あっという間に夏樹さんの姿は暗闇に溶けた。
「皆同じ方向なのにね」
御厨さんがクスッと笑い声を漏らすと、涼花さんもつられて笑った。
「ま、あいつは睡眠時間足りなくなると恐ろしいことになるからな」
恐ろしい情報が藪から棒に耳に入った。
あの人のあの態度を崩すのがまさか睡眠不足とは。
私達は仲良く歩き出し、少しして国道を超え、涼花さんと別れた。
何度か断ったが、家まで送ると頑固な御厨さんと共に、私は数十分掛けて自室のベッドに戻った。
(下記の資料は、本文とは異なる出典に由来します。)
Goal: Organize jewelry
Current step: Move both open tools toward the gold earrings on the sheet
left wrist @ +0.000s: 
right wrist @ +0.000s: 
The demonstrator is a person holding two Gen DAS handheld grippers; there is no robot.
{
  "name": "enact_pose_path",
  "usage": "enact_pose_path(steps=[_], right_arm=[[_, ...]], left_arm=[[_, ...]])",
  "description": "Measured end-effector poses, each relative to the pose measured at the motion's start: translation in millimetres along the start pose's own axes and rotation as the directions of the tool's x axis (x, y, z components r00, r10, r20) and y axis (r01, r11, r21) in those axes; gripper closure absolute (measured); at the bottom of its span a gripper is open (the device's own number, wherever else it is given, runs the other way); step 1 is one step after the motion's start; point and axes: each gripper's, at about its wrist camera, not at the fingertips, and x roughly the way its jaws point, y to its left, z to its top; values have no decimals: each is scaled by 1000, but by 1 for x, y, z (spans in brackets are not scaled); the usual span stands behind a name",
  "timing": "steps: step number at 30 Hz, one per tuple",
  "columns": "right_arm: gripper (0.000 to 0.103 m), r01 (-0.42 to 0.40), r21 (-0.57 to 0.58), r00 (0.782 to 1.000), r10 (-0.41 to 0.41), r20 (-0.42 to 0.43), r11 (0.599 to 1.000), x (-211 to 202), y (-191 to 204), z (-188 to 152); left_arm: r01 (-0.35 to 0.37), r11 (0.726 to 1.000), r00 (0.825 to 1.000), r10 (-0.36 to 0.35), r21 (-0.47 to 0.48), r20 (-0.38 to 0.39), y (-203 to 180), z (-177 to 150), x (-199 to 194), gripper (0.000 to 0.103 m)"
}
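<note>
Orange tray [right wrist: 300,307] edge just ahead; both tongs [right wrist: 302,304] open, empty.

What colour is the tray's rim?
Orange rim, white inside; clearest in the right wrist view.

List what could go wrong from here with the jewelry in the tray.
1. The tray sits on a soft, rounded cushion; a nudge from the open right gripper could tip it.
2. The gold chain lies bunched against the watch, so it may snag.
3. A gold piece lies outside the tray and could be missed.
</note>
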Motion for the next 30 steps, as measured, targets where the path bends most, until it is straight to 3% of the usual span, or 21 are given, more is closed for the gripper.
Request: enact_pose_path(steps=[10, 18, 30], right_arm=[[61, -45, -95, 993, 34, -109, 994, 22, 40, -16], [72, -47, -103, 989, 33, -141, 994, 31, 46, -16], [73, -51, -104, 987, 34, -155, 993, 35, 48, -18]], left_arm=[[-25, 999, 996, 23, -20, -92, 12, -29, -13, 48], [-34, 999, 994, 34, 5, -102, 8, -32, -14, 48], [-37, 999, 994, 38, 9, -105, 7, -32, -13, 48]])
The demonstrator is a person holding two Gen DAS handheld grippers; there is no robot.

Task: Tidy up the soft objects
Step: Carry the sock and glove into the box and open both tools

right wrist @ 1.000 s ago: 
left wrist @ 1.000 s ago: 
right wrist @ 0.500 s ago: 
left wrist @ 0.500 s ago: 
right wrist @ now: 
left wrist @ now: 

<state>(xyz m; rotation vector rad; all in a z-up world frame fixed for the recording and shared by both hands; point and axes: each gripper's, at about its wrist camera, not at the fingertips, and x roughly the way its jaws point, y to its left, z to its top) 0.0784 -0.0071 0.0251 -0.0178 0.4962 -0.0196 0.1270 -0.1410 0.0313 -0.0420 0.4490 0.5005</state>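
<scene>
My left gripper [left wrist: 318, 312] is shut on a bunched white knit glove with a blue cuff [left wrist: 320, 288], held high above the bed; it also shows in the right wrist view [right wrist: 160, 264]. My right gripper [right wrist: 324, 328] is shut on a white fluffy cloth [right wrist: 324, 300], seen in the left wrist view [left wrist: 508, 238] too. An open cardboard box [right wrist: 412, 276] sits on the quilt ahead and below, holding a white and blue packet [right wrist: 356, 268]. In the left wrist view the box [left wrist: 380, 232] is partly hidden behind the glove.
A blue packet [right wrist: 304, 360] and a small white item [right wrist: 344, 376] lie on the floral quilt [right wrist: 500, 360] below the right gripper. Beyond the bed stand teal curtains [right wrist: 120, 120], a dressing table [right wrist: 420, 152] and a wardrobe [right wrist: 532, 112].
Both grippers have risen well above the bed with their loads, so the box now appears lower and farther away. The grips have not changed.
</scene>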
布団を剥がすと、マネキンは消え、札だけが1枚残っていた。
帰ってきたから消えたのか、それとも時間切れで消えていたのか、その辺がよく分からない。
ただ今はもうそんなこと考えずに寝たい。
布団に入って目を瞑ると、急に今夜のことが恐ろしく思えた。
敵意、もしくは殺意のようなものを向けられるのは久しぶりだった。
過去においては、寿磨が私を守ってくれた。
しかしさっきは確かに自分で戦い、身を守らなければなからなかった。
御厨さんと別れるまで一切考えていなかったというのに、こうして1人で眠りにつこうとすると、恐怖が体の底を張り巡る。
どうやら私は御厨さんだけでなく、涼花さんと夏樹さんに随分精神的に助けられているらしい。
今までよく亡者に遭遇しなかったと、胸を撫で下ろす。
それはきっと御厨さん達のおかげだと思うと、今の自分が誇らしくなりゆっくりと夢の中へ落ちていった。